S piazza tutti, tutti i giorni, anche più volte al giorno, a cominciare dai giornalisti, sia americani che europei che adesso tendono all'autocritica ammettendo di essersi accodati all'anti-trumpismo rozzo e stradaiolo. Sta emergendo così la vera tattica di Donald Trump: spiazzare e sorprendere, restando impassibile con la sua mitraglietta per tweeter sempre in mano. In meno di quarantotto ore ha colpito amici e nemici restando impassibile e assicurando che tutto si rimedierà. Ma, come diceva il presidente Theodore Roosevelt, avendo sempre in mano un nodoso bastone. Intanto ha fatto buon viso a cattivo gioco di fronte a un giovane giudice dello Stato di Washington il quale dalla piovosa Seattle ha emesso un «ruling» una regola con valore di legge, che annulla la chiusura delle frontiere ai viaggiatori di sette Paesi islamici, fra cui Iran, Iraq, Libia e Siria con i suoi rifugiati. Trump, che è per il fine settimana nel suo resort a Palm Beach ha reagito in modo sprezzante contro «il cosiddetto giudice» il cui «ridicolo provvedimento sarà azzerato». Lo ha definito un giudice «che pretende di mettere ai margini le forze dell'ordine dal nostro Paese».
Il giorno prima, aveva compiuto il beau geste di autorizzare personalmente l'arrivo di una bimba iraniana che deve essere operata d'urgenza al cuore benché con l'Iran abbia aperto un contenzioso di cui diremo fra poco.

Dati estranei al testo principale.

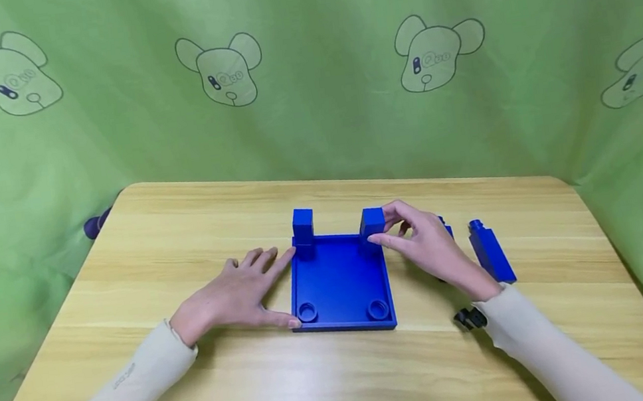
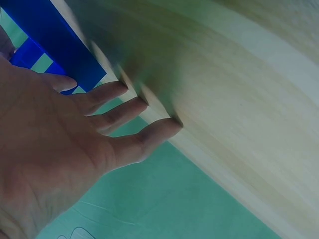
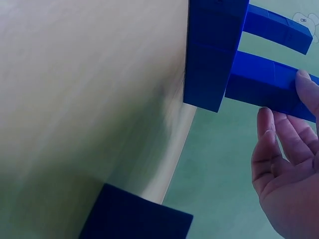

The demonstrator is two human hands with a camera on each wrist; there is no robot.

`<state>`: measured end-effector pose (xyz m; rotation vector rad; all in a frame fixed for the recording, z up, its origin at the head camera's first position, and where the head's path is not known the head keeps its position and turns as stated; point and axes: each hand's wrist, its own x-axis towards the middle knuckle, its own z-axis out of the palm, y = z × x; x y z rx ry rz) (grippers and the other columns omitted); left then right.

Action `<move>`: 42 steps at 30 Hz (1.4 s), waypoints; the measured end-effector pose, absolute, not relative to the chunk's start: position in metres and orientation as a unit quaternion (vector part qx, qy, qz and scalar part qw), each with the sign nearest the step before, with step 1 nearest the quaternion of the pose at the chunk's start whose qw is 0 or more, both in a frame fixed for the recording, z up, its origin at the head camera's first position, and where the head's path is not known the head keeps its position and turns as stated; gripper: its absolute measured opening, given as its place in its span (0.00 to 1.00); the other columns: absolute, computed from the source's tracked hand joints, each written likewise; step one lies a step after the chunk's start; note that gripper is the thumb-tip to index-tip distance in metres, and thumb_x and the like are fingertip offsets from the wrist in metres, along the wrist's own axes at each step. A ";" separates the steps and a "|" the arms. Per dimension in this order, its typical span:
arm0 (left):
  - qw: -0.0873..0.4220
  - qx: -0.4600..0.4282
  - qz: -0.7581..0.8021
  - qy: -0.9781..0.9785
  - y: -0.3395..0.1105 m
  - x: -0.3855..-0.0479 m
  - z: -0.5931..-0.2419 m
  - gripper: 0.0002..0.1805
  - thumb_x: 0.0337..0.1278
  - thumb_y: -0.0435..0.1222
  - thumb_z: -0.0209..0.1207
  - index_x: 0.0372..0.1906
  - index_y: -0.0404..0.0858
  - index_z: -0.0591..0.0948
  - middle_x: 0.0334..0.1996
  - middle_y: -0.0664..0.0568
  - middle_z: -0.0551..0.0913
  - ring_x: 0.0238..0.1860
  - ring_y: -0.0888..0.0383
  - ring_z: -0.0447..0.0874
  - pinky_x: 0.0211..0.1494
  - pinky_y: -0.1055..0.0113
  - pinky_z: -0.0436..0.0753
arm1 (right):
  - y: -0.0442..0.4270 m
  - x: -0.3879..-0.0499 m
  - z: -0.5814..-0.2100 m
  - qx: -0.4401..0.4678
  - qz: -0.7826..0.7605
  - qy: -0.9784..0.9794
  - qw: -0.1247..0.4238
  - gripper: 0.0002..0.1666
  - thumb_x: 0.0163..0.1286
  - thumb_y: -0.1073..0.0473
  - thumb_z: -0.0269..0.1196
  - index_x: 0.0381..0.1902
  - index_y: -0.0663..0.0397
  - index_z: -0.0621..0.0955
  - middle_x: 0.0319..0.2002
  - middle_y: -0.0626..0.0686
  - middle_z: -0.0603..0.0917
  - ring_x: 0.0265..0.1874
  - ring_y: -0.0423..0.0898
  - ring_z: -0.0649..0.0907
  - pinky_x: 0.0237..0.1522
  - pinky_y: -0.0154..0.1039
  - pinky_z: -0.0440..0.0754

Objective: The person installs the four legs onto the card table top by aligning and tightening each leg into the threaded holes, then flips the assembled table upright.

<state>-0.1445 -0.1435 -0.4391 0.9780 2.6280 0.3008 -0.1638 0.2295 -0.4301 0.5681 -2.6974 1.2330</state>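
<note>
A square blue tray-like panel [image 1: 340,285] with a raised rim lies on the table, round sockets at its two near corners. Blue square posts stand upright at its far corners, a left post [image 1: 303,226] and a right post [image 1: 373,221]. My right hand [image 1: 426,244] pinches the right post between thumb and fingers; the right wrist view shows the thumb across from the fingertips on this post [image 3: 264,82]. With fingers spread, my left hand [image 1: 239,295] touches the panel's left side, its thumb at the near left corner and its index finger near the far left one.
Right of the panel lies a loose blue post [image 1: 492,253] with a threaded end. Another loose post [image 1: 449,229] is mostly hidden behind my right hand. A wooden table [image 1: 261,395] holds everything, and a green curtain [image 1: 336,125] hangs behind it.
</note>
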 end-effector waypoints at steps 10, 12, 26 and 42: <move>0.157 0.345 0.104 0.919 -0.144 -0.144 -0.439 0.72 0.54 0.83 0.57 0.92 0.48 0.43 0.86 0.32 0.53 0.84 0.31 0.50 0.74 0.19 0.57 | 0.231 -0.162 -0.429 0.171 0.414 -0.893 0.044 0.18 0.75 0.51 0.76 0.51 0.51 0.81 0.41 0.50 0.86 0.42 0.48 0.84 0.47 0.44 0.84; 0.157 0.345 0.107 0.919 -0.143 -0.144 -0.440 0.72 0.54 0.82 0.58 0.92 0.48 0.44 0.86 0.32 0.53 0.84 0.31 0.50 0.74 0.20 0.57 | 0.231 -0.162 -0.429 0.171 0.417 -0.892 0.040 0.18 0.75 0.51 0.76 0.51 0.52 0.80 0.40 0.50 0.86 0.41 0.47 0.84 0.46 0.43 0.84; 0.157 0.346 0.110 0.918 -0.142 -0.144 -0.438 0.72 0.54 0.82 0.59 0.92 0.47 0.45 0.85 0.32 0.54 0.84 0.30 0.51 0.74 0.19 0.58 | 0.231 -0.162 -0.430 0.192 0.389 -0.900 0.042 0.18 0.77 0.46 0.73 0.41 0.48 0.76 0.33 0.49 0.78 0.31 0.50 0.77 0.30 0.39 0.74; 0.163 0.344 0.115 0.918 -0.143 -0.145 -0.440 0.71 0.55 0.81 0.59 0.92 0.48 0.44 0.86 0.32 0.53 0.84 0.29 0.50 0.73 0.18 0.58 | 0.223 -0.156 -0.431 0.151 0.396 -0.903 0.066 0.19 0.77 0.45 0.74 0.44 0.51 0.79 0.34 0.51 0.81 0.30 0.48 0.80 0.29 0.40 0.77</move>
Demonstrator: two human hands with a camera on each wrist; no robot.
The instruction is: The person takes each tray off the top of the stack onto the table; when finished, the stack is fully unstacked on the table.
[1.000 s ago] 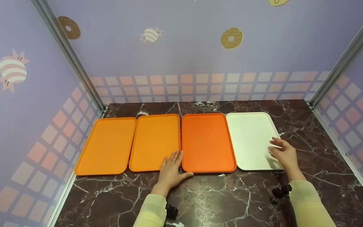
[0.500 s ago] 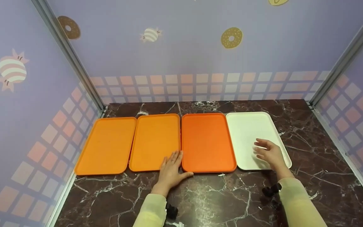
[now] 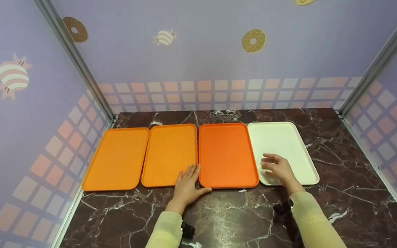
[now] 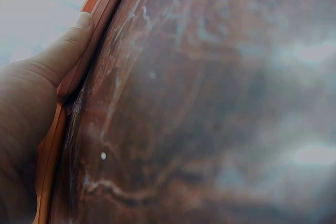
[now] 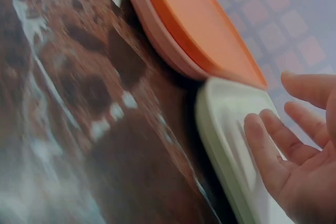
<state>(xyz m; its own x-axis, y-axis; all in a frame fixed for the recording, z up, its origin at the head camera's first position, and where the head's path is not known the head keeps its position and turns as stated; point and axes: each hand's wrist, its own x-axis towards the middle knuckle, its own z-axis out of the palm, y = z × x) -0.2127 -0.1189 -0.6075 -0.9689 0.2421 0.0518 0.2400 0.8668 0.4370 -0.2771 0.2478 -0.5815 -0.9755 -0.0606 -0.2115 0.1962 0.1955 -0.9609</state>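
Observation:
Four trays would be a count, so in a row lie a light orange tray [image 3: 117,158], a second light orange tray [image 3: 171,151], a red-orange tray [image 3: 226,155] and a white tray [image 3: 298,162]. My left hand [image 3: 185,187] rests at the near corner of the second tray, its thumb against the red-orange tray's front edge; the left wrist view shows this thumb [image 4: 68,51] on the rim. Over the white tray hovers my right hand [image 3: 278,167], fingers loosely bent with nothing between them. In the right wrist view those fingers [image 5: 286,145] are apart from the white tray.
A dark marbled table [image 3: 233,217] carries the trays. Purple patterned panels [image 3: 205,62] enclose it at the back and both sides, with metal posts [image 3: 81,65] at the corners. A black wrist strap [image 3: 187,230] sits on the left sleeve.
My right hand has moved left, from the white tray's right edge across to its left part. The left hand and the trays have stayed in place.

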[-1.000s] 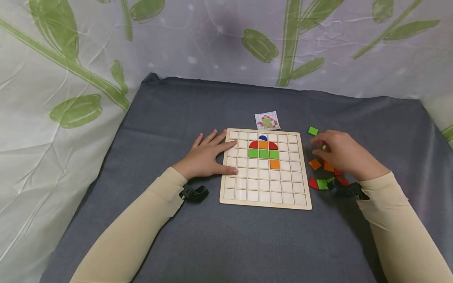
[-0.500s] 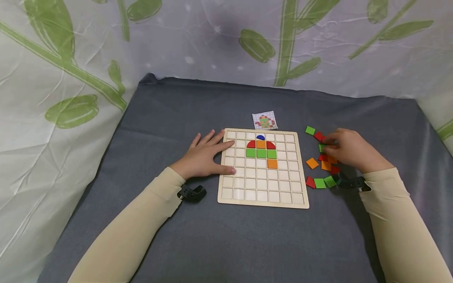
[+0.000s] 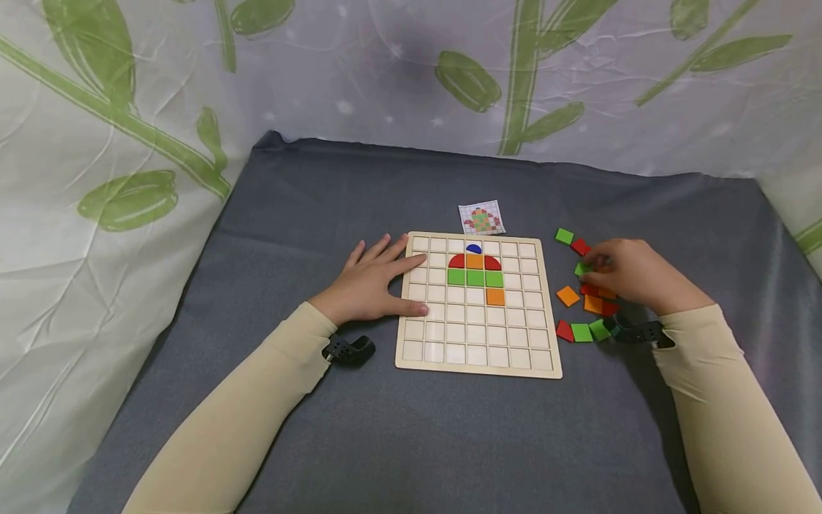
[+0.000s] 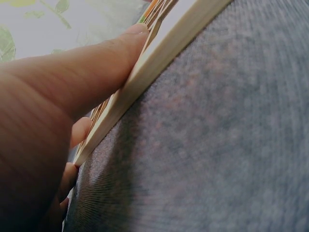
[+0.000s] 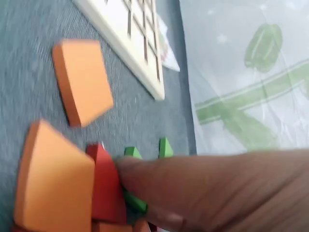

Ma cominciamo dalla Russia. Spiazzando tutti ha insediato un'ambasciatrice all'Onu l'ex governatrice del South Carolina Nikki Haley - che non si sogna minimamente di alleggerire le sanzioni alla Russia considerando inaccettabile la politica aggressiva verso l'Ucraina di Vladimir Putin. Sorpresa amara per il Cremlino subito addolcita con un pacco dono consistente in attrezzature hi-tech per agenti segreti: i russi non sanno produrne di così sofisticate e in genere le copiano: zio Donald le regala con un fiocco rosso per marcare il campo e mostrare fraternamente chi comanda.
Altrettanto fraternamente ha sbattuto la porta in faccia a «Bibi» Netanyahu che stava festeggiando a colpi di nuovi insediamenti nel West Bank l'uscita di scena dell'arcinemico Barak Obama, consigliandolo fraternamente di piantarla subito perché con nuove case in territorio ex palestinese non si va avanti nel processo di pace. Un grazioso consiglio, alla vigilia dell'arrivo a Washington del primo ministro israeliano che a casa sua è pieno di guai per una maggioranza traballante e nuove accuse di corruzione.
Con l'Iran è andato giù pesantissimo dopo l'ultimo lancio di un missile balistico di Teheran decretando nuove pesanti sanzioni economiche, il consiglio di prendere sul serio il suo avvertimento e dichiarando in video che l'opzione militare «is not out of the table», non è affatto esclusa. Questa decisione a muso duro nei confronti di Teheran è anche un altro strappo all'ipotesi di alleanza con Putin, il quale vorrebbe benignamente invitare gli Stati Uniti al tavolo che decide le sorti della Siria, intorno al quale siedono oltre ad Assad e lo stesso Putin, anche il turco Erdogan e gli Ayatollah iraniani che controllano le milizie Hezbollah in Libano. Il tavolo pazientemente messo insieme dal presidente russo non ha così alcuna possibilità di funzionare se l'ultimo invitato, Trump, minaccia di bombardare il collega iraniano. Per ora Mosca tace, ma la preoccupazione cresce.
Il quarantacinquesimo Presidente ha poi mandato segnali analoghi ma del tutto imprevisti alla Corea del Nord spedendo il neo segretario di Stato Rex Tillerson a Seul per affermare che per Pyongyang sono pronte reazioni «devastanti e mostruose» se solo la Corea del Nord si azzarda ad usare un'arma atomica o se minaccia di farlo. Parole, queste, dolci come il miele per il Giappone di Shinzo Abe che già nel periodo di attesa dell'insediamento di Trump si era piazzato nella sua Tower a New York e aveva detto: «Signor Presidente, vorrei avvertire il mondo che il Giappone è tornato e che può ricostruire le sue potenti e modernissime forze armate».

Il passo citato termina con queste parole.